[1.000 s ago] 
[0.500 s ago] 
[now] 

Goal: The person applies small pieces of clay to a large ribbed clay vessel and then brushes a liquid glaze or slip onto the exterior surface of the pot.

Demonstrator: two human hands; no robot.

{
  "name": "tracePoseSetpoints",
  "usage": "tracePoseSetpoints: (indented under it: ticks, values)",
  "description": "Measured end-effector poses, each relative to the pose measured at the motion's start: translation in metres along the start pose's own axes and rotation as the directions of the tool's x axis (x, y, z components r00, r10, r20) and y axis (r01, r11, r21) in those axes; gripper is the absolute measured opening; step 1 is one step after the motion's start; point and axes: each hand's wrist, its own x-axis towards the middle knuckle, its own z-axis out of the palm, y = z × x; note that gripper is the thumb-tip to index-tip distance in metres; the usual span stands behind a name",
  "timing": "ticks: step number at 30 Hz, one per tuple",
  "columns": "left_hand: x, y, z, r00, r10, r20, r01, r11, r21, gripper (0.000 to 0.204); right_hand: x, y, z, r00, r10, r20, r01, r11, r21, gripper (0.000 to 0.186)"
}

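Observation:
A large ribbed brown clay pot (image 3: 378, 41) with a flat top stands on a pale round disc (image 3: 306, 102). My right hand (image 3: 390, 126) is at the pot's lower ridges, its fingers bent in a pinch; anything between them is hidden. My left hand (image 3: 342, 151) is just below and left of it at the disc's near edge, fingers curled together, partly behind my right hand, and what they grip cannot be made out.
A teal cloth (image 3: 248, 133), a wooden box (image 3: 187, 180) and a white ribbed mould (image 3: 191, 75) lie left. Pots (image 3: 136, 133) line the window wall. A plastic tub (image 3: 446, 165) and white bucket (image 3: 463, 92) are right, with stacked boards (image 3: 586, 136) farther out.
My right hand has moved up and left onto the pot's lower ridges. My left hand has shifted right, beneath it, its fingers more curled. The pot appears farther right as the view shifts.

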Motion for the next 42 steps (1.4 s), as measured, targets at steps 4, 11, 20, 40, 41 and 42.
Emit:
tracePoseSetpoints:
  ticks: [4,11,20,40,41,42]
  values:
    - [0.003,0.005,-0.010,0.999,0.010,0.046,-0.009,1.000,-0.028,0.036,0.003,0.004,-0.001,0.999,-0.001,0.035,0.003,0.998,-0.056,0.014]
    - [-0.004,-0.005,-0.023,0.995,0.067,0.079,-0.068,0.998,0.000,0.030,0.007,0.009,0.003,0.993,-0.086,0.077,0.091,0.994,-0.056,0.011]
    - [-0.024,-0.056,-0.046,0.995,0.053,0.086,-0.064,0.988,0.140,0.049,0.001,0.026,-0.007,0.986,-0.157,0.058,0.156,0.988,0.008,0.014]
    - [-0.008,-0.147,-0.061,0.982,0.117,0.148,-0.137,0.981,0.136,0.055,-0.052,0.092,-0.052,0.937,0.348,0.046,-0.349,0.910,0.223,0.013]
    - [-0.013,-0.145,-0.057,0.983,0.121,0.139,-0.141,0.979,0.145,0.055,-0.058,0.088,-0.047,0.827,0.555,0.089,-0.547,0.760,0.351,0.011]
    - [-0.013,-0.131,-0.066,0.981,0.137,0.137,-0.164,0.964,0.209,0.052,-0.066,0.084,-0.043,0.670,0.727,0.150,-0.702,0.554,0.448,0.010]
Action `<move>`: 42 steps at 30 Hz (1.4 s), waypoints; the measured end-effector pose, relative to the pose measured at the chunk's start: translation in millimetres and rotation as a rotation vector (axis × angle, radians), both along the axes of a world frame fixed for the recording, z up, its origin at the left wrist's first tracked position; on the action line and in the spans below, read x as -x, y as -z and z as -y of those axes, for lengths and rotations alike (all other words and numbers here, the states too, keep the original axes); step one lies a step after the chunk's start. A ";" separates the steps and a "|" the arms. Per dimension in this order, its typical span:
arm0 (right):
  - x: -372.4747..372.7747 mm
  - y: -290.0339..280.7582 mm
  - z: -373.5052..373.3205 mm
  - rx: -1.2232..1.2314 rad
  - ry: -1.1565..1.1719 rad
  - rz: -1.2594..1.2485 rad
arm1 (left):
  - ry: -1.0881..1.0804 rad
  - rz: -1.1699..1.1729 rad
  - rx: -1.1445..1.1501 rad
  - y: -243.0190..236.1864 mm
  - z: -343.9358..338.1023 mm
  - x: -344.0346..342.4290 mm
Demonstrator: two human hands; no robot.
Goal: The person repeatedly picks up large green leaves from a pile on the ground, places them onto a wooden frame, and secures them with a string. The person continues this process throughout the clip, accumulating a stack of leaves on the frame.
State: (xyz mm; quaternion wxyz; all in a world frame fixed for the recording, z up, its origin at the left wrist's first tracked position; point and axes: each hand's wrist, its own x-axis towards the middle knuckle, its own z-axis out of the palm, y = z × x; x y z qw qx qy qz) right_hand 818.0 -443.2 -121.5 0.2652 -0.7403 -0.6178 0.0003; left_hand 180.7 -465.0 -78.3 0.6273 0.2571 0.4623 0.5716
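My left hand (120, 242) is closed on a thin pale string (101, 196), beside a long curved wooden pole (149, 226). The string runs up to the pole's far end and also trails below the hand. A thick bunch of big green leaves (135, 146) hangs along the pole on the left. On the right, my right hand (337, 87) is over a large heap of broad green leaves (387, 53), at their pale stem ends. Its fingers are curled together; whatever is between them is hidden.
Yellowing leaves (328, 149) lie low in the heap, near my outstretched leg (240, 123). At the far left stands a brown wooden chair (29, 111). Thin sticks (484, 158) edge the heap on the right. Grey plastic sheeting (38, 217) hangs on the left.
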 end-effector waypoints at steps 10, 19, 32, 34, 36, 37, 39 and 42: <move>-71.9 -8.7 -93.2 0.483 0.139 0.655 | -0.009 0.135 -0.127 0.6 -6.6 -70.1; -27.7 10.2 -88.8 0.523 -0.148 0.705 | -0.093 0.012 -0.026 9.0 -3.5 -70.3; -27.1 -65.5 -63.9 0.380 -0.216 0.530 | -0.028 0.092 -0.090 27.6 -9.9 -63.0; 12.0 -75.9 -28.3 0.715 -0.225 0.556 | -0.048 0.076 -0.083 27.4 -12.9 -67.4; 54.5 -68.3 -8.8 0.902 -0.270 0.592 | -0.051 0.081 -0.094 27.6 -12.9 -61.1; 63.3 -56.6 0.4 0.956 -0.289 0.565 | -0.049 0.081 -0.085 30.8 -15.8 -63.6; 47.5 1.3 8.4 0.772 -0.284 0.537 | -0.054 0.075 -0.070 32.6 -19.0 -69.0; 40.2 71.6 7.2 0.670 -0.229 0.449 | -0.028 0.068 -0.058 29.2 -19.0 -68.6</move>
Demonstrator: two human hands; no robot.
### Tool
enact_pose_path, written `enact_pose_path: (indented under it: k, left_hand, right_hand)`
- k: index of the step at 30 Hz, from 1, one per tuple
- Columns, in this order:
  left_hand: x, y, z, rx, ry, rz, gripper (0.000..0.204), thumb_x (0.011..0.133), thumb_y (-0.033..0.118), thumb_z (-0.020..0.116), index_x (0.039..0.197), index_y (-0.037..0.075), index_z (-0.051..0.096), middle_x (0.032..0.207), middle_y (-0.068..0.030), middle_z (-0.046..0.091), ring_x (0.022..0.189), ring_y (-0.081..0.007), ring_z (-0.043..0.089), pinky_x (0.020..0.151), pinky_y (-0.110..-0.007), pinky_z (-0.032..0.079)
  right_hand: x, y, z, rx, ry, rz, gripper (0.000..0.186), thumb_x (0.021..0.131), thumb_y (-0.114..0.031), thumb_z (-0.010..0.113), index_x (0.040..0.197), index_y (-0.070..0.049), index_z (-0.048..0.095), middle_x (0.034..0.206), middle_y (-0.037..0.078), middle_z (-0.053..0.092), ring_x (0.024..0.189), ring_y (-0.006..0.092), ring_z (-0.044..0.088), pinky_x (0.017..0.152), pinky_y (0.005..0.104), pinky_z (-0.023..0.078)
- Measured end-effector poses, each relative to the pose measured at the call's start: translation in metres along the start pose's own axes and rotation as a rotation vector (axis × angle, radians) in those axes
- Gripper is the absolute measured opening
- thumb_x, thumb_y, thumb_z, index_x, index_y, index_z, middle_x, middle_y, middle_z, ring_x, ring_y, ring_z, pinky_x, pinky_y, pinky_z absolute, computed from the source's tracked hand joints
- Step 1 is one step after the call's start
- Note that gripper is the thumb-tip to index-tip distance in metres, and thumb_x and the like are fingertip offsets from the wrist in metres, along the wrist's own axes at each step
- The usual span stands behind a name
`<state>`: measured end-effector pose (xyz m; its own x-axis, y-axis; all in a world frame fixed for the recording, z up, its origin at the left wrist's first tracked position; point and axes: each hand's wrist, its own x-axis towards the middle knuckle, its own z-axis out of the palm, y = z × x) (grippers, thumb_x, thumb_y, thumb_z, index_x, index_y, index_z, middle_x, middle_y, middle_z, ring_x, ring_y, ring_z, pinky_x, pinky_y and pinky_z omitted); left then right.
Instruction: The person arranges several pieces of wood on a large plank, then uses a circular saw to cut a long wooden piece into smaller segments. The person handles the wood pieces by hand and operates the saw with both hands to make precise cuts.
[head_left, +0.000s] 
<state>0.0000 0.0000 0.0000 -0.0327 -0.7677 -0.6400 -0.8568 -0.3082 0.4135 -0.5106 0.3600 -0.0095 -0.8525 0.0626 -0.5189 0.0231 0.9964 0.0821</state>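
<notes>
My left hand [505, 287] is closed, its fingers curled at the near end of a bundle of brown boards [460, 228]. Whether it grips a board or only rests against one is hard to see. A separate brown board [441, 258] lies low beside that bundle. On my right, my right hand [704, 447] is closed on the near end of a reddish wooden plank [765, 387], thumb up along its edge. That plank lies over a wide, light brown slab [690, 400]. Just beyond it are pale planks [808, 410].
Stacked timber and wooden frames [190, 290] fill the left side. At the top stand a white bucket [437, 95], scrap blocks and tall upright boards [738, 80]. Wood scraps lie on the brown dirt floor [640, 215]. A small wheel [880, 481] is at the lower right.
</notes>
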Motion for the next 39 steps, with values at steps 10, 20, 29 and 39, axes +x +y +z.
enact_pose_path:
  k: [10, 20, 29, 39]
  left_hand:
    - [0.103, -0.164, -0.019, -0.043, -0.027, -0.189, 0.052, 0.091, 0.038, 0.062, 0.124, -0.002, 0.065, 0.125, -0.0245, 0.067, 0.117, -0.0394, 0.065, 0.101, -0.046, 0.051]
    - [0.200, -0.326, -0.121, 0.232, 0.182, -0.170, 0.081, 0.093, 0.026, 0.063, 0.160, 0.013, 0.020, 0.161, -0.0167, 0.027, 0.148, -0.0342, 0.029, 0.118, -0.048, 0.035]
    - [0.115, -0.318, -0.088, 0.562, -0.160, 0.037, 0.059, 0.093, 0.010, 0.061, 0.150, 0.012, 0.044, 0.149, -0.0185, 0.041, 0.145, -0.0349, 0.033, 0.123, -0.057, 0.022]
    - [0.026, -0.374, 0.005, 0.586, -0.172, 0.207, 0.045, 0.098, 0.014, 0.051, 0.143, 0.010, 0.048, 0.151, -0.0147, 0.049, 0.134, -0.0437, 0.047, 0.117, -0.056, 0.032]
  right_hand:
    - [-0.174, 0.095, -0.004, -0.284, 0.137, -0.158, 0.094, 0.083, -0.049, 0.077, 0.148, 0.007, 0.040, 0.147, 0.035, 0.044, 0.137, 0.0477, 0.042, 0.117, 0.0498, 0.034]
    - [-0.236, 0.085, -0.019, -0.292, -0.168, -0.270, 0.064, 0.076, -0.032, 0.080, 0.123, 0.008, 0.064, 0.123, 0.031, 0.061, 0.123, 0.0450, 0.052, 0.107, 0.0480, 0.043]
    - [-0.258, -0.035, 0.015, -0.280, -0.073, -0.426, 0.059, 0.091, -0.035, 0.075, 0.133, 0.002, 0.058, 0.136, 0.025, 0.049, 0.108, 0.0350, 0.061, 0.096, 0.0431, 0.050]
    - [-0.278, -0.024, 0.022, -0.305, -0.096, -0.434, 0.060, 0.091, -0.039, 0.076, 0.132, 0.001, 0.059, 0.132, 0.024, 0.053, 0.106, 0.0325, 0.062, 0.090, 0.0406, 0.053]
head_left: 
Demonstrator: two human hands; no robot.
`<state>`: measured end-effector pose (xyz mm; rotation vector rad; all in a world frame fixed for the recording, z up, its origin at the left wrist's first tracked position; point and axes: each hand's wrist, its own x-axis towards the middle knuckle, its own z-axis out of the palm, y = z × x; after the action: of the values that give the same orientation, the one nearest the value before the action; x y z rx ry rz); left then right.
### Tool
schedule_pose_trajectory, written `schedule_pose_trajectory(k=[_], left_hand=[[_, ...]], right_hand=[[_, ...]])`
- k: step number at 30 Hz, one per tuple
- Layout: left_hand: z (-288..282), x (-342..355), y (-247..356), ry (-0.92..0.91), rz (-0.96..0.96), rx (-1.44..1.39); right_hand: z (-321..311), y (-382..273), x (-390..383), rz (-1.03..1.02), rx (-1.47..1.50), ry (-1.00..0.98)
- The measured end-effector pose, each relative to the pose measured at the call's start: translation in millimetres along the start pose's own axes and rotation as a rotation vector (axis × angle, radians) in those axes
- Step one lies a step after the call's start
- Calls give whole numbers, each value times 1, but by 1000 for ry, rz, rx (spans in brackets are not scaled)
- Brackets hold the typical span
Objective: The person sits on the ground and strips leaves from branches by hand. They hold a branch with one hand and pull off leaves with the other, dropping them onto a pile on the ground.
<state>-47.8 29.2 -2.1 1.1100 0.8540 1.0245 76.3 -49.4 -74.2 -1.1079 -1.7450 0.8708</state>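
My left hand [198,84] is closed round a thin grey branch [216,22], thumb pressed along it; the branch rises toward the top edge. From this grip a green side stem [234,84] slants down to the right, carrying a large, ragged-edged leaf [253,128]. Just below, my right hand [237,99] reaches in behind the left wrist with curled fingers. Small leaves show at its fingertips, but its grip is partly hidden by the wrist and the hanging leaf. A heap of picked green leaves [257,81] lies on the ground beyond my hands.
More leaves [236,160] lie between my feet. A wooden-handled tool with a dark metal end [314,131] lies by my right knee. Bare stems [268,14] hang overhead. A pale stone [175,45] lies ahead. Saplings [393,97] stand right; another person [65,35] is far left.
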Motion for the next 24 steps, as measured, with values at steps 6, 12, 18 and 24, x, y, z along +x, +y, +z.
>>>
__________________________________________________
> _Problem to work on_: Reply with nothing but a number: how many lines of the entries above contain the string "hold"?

> _Answer box_: 2